Mein Wille, mir diesen Untersatz „gönnen“ zu können, war mittlerweile ungebrochen geworden und ich wollte deshalb auch nicht lockerlassen. Viel hatte ich vom Crowdfunding gehört, also der Methode, ein Projekt – welcher Art es auch sein mochte – via dem Internet durch Spenden zu ermöglichen. Ich sah mich nach entsprechenden Plattformen im Internet um.

An dieser Stelle will, ich einmal ein Hochgesang auf das Internet einschieben und anstimmen. Es eröffnet Menschen, die aus gesundheitlichen Gründen viel ans Haus gebunden sind, oder es gar nicht mehr verlassen können, unermesslich große Möglichkeiten, sich die Welt ins Haus zu holen! Ich zähle diese Erfahrung eindeutig zu meinen Lebensrettern, oder zumindest zu denen, die mich vor Hoffnungs-, Freud- und Mutlosigkeit bewahrt haben!

Ich sah mich also um und stieß auf Plattformen, die sich speziell für die Finanzierung sozialer Projekte engagierten, ich wählte mir eine aus, die sich gofundme nennt. Sie bietet auf ihrer Homepage alle Werkzeuge und Ratschläge an, wie man eine Spendenkampagne am besten anlegt, formuliert und vermittelt.

Ans Werk!

Das hilft sehr, denn es fällt natürlich nicht leicht und verursacht spürbare Scheu, sich auf diesem Wege möglichen Spendern zu nähern. Die Plattform sammelt die eingehenden Spenden ein und überweist sie in sinnvollen Tranchen an den Antragsteller und behält von allen eingegangenen Beträgen einen geringen Prozentsatz als Kommission für ihren Aufwand ein.

Durch meine berufliche Erfahrung war ich einigermaßen geübt im Verfassen von Texten, die um Interesse, Anteilnahme und Aufmerksamkeit werben, so verfasste ich den „Wunschzettel“ nach meinem Objekt der mobilen Begierde. Obendrein ließ ich Personen meines Vertrauens meine Petition gegenlesen und korrigieren und schickte sie erst dann hinaus in die Welt.

Dafür wählte ich Kontakte aus unseren Familien- und Freundeskreisen aus, ich schloss auch frühere Arbeitskollegen mit ein, das Kriterium war immer, dass es eine persönliche Beziehung geben musste zwischen den angeschriebenen Menschen und mir. Insgesamt hatte ich mein Anliegen per Mail an die fünfzig Adressaten geschickt.

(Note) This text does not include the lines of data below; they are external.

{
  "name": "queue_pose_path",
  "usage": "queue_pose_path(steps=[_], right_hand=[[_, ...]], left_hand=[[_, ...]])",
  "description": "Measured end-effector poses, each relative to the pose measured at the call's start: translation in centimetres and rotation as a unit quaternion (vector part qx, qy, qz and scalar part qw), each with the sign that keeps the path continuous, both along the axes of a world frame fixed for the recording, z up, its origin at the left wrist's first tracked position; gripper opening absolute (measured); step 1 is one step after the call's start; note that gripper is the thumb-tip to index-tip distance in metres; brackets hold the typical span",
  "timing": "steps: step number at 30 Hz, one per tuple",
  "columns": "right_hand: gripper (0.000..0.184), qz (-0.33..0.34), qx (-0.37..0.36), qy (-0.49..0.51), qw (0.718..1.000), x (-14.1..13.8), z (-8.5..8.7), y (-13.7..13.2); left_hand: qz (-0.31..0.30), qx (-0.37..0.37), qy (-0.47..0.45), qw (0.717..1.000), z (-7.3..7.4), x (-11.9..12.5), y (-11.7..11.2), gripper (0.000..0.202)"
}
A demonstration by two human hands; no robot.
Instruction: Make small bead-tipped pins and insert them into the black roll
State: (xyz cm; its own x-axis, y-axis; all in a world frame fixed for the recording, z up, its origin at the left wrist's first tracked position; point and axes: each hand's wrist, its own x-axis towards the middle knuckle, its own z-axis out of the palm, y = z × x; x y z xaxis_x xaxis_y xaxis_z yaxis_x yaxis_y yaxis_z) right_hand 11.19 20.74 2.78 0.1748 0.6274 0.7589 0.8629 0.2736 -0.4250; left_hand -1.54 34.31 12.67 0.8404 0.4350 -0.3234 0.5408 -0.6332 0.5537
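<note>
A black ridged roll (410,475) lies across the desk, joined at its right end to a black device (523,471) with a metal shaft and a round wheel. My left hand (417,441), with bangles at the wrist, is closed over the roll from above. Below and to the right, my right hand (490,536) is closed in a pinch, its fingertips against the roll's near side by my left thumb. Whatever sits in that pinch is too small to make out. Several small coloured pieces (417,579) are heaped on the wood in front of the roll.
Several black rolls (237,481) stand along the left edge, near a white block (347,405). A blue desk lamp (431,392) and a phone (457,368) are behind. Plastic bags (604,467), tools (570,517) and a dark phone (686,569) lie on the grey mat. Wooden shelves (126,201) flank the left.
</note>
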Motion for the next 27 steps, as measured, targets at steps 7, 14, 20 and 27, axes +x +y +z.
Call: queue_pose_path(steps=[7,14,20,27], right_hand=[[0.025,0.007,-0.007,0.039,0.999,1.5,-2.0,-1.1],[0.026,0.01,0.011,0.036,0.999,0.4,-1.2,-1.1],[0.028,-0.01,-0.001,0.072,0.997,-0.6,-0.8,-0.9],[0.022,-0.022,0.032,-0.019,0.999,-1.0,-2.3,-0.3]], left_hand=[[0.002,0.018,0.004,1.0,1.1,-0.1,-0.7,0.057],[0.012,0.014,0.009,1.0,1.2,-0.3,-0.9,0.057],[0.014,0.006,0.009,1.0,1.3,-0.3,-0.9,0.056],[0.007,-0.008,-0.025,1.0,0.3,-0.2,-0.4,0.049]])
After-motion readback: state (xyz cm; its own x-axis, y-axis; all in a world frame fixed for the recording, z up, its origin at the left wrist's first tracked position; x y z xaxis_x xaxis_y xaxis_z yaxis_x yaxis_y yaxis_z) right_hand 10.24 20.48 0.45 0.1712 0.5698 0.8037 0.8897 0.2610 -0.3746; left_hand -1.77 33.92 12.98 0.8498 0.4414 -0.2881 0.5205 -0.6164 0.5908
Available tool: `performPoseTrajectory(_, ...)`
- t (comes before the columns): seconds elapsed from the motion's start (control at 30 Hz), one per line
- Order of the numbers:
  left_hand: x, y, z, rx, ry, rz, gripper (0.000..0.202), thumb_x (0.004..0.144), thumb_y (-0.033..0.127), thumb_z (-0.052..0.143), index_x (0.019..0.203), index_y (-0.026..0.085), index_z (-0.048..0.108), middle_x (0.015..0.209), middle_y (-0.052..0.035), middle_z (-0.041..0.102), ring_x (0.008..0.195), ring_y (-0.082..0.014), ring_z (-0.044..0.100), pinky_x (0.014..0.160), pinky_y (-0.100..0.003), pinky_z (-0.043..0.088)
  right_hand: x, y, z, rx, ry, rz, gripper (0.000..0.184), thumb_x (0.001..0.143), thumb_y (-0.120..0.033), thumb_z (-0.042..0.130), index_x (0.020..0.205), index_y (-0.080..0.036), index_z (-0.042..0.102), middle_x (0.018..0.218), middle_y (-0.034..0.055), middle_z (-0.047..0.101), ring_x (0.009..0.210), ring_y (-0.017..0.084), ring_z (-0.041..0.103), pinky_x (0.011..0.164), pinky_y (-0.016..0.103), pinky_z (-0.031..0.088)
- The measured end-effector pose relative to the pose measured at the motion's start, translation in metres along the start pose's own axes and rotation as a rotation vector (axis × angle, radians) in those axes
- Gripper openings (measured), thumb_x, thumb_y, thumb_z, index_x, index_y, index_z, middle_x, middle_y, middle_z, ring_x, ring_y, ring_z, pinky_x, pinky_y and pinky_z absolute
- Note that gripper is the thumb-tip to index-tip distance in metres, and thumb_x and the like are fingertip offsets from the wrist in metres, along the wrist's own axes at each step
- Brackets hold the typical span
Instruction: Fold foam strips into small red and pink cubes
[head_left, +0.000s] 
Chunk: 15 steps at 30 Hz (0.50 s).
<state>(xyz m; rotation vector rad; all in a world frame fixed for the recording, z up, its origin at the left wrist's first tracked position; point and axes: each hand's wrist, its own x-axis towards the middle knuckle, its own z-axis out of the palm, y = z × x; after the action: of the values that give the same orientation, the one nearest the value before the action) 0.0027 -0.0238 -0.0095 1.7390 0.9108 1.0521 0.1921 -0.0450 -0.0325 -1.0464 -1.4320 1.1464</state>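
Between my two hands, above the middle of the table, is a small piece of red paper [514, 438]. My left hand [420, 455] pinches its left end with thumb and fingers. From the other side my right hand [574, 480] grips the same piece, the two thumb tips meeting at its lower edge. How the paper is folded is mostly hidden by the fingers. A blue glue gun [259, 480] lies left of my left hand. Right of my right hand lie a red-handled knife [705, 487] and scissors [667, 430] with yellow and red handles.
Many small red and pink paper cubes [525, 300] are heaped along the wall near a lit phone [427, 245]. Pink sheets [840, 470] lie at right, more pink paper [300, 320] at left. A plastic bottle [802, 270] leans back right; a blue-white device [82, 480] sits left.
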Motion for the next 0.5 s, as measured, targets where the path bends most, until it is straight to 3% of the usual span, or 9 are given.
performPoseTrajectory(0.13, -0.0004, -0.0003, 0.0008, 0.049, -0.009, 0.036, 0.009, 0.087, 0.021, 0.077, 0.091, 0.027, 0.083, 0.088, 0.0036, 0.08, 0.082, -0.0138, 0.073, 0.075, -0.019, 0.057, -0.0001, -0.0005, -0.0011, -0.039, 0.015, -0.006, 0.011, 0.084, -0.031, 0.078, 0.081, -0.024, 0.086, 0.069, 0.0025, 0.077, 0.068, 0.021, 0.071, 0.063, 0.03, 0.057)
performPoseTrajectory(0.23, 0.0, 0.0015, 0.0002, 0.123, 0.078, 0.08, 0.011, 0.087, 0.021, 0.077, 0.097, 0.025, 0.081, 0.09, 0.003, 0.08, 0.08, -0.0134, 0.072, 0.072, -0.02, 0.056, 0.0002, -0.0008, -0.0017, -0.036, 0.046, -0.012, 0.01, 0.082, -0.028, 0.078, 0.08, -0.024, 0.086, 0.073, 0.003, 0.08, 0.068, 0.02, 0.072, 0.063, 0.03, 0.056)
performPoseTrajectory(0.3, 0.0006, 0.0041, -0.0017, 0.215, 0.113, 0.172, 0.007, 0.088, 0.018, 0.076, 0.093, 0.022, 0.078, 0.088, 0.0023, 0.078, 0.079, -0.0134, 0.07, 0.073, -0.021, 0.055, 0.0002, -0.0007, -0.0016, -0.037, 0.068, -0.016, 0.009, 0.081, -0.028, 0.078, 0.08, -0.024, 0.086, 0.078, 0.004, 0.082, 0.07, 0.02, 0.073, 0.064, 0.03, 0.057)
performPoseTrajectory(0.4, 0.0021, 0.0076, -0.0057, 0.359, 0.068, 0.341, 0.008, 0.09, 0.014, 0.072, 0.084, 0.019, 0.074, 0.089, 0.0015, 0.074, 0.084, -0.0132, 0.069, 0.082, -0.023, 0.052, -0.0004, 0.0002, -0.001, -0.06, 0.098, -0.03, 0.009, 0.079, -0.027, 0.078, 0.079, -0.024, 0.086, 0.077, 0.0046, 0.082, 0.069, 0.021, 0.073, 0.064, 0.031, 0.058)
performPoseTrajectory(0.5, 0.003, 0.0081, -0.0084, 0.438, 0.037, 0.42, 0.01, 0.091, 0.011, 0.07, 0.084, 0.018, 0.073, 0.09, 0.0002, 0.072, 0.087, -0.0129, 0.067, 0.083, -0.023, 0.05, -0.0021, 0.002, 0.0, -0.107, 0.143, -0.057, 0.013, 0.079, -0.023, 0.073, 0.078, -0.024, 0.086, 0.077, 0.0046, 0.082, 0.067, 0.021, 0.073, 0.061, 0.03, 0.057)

Easy Rider? Wir schaffen das!

Da ich auch Freunde im Ausland anschrieb, formulierte ich meine Bitte auch auf Englisch und Spanisch (wir hatten über 30 Jahre in Barcelona gelebt). In einem Zeitraum von nur drei (!) Wochen war auf meinem Spendenkonto die Summe von € 6.500,00 eingegangen und damit die Summe, die ich für den Easy Rider brauchte. Dieses imposante Ergebnis setzte sich zusammen aus vielen kleinen und großzügigen Schenkungen „from all over the world“. Ich war natürlich überwältigt von solch großer Hilfsbereitschaft und bin es bis heute.

Ein Anruf bei TheraMobile und zwei Tage später stand deren Liefershuttle vor unserer Haustür und machte mich zum glücklichen Besitzer meines Van Raam Easy Riders, auf dem ich mich jetzt so frei fühlte wie damals Fonda, Hopper und Nicholson zusammen! Natürlich bekamen alle Spender hinterher unser Dankeschön mit einem Foto und einem Video von mir bei einer meiner ersten Ausfahrten.

Und über diese meine ersten Ausfahrten – erst noch zögerlich, dann schon bald in mutigere Entfernungen – erzähle ich dann beim nächsten Mal.